You are viewing a plain text version of this content. The canonical link for it is here.
Posted to users@kafka.apache.org by Dmitry Minkovsky <dm...@gmail.com> on 2017/08/04 14:25:48 UTC

Re: Kafka Streams: why aren't offsets being committed?
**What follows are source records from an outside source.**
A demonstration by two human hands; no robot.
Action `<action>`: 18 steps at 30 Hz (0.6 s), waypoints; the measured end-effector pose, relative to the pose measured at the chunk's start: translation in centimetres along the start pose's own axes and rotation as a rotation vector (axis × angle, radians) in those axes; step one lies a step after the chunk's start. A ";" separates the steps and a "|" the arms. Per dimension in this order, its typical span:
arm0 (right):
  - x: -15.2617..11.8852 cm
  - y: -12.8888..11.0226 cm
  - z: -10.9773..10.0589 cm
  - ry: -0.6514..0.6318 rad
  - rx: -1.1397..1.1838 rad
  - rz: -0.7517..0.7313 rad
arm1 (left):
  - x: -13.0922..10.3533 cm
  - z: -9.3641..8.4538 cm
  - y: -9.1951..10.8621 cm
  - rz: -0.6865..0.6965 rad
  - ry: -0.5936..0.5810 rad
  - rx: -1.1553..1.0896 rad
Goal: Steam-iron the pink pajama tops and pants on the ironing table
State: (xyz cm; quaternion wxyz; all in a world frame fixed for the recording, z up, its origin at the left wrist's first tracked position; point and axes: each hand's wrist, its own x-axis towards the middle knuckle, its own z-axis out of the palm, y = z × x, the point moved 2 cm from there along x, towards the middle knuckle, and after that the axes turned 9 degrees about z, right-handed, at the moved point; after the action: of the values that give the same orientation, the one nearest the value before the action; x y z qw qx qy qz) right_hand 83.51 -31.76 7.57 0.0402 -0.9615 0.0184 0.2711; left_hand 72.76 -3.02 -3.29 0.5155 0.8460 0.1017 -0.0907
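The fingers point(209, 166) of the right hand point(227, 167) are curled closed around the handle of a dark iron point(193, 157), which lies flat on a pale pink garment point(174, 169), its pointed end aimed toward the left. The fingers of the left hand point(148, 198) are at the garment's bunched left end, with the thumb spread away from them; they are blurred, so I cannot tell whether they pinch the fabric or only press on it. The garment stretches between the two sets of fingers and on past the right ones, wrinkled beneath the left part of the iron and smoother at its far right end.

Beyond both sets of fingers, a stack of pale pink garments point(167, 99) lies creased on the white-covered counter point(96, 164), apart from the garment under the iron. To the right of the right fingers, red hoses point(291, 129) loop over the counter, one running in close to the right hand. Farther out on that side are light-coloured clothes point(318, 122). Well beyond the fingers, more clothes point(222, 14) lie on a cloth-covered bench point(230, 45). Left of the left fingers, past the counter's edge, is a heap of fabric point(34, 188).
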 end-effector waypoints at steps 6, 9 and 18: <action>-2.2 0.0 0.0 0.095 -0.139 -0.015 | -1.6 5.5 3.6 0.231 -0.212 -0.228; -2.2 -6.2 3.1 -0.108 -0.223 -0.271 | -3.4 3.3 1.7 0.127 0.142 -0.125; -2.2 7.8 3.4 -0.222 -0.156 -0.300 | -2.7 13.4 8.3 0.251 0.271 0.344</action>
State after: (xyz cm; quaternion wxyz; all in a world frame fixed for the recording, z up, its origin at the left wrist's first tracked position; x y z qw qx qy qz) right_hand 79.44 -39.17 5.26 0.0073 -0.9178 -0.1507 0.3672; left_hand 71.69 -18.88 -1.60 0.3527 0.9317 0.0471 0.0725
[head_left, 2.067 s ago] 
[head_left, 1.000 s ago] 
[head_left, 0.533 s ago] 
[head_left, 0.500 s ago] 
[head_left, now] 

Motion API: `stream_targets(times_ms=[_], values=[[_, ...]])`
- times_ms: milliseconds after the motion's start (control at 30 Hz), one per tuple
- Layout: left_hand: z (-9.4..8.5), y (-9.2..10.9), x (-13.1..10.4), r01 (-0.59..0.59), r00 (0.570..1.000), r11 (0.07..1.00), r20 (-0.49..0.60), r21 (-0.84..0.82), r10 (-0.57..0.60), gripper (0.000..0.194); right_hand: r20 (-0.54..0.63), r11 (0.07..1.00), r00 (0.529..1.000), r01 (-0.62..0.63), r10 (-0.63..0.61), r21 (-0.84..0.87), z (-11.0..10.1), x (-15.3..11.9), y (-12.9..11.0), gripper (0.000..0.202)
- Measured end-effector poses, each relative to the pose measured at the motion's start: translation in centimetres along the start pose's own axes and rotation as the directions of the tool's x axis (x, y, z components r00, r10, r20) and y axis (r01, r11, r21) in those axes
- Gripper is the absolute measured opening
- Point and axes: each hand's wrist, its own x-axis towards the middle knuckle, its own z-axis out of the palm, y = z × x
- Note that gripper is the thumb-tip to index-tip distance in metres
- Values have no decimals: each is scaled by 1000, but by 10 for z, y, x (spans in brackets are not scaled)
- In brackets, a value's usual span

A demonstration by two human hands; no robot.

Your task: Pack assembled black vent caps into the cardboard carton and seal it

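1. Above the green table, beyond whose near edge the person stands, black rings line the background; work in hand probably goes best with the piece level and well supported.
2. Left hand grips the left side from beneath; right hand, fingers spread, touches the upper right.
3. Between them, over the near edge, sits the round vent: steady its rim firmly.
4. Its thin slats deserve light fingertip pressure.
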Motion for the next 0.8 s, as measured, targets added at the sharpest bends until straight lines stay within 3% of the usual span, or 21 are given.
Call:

Thank you Matthias and Bill,

Just want to confirm that was my offsets *were *being committed but I was
being affected by `offsets.retention.minutes` which I did not know about. I
set

offsets.retention.minutes=2147483647
offsets.retention.check.interval.ms=9223372036854775807

Will keep an eye on that KIP.

Best,
Dmitry

On Fri, Jul 21, 2017 at 4:31 AM, Matthias J. Sax <ma...@confluent.io>
wrote:

> >>>> My guess is that offsets are committed only when all tasks in the
> >>> topology
> >>>> have received input. Is this what's happening?
>
> No. Task offsets are committed independently from each other.
>
> You can you double check the logs in DEBUG mode. It indicates when
> offsets get committed. Also check via `bin/kafka-consumer-groups.sh`
> what offsets are committed (application.id == group.id)
>
> Hope this helps.
>
>
> -Matthias
>
> On 7/21/17 2:27 AM, Dmitry Minkovsky wrote:
> > Hi Bill,
> >
> >> When you say "even if the application has not had data for a long time"
> do
> > you have a rough idea of how long?
> >
> > Minutes, hours
> >
> >> What is the value of  your
> > "auto.offset.reset"  configuration?
> >
> > I don't specify it explicitly, but the ConsumerConfig logs indicate
> > "auto.offset.reset = earliest" for all consumers the application creates.
> >
> > Thank you,
> > Dmitry
> >
> >
> > On Thu, Jul 20, 2017 at 8:07 PM, Bill Bejeck <bi...@confluent.io> wrote:
> >
> >> Hi Dmitry,
> >>
> >> When you say "even if the application has not had data for a long time"
> do
> >> you have a rough idea of how long?  What is the value of  your
> >> "auto.offset.reset"  configuration?
> >>
> >> Thanks,
> >> Bill
> >>
> >> On Thu, Jul 20, 2017 at 6:03 PM, Dmitry Minkovsky <dminkovsky@gmail.com
> >
> >> wrote:
> >>
> >>> My Streams application is configured to commit offsets every 250ms:
> >>>
> >>>         Properties streamsConfig = new Properties();
> >>>         streamsConfig.put(StreamsConfig.COMMIT_INTERVAL_MS_CONFIG,
> 250);
> >>>
> >>>
> >>> However, every time I restart my application, records that have already
> >>> been processed are re-processed, even if the application has not had
> data
> >>> for a long time.
> >>>
> >>> My guess is that offsets are committed only when all tasks in the
> >> topology
> >>> have received input. Is this what's happening?
> >>>
> >>>
> >>>
> >>> Thank you,
> >>> Dmitry
> >>>
> >>
> >
>
>

Re: Kafka Streams: why aren't offsets being committed?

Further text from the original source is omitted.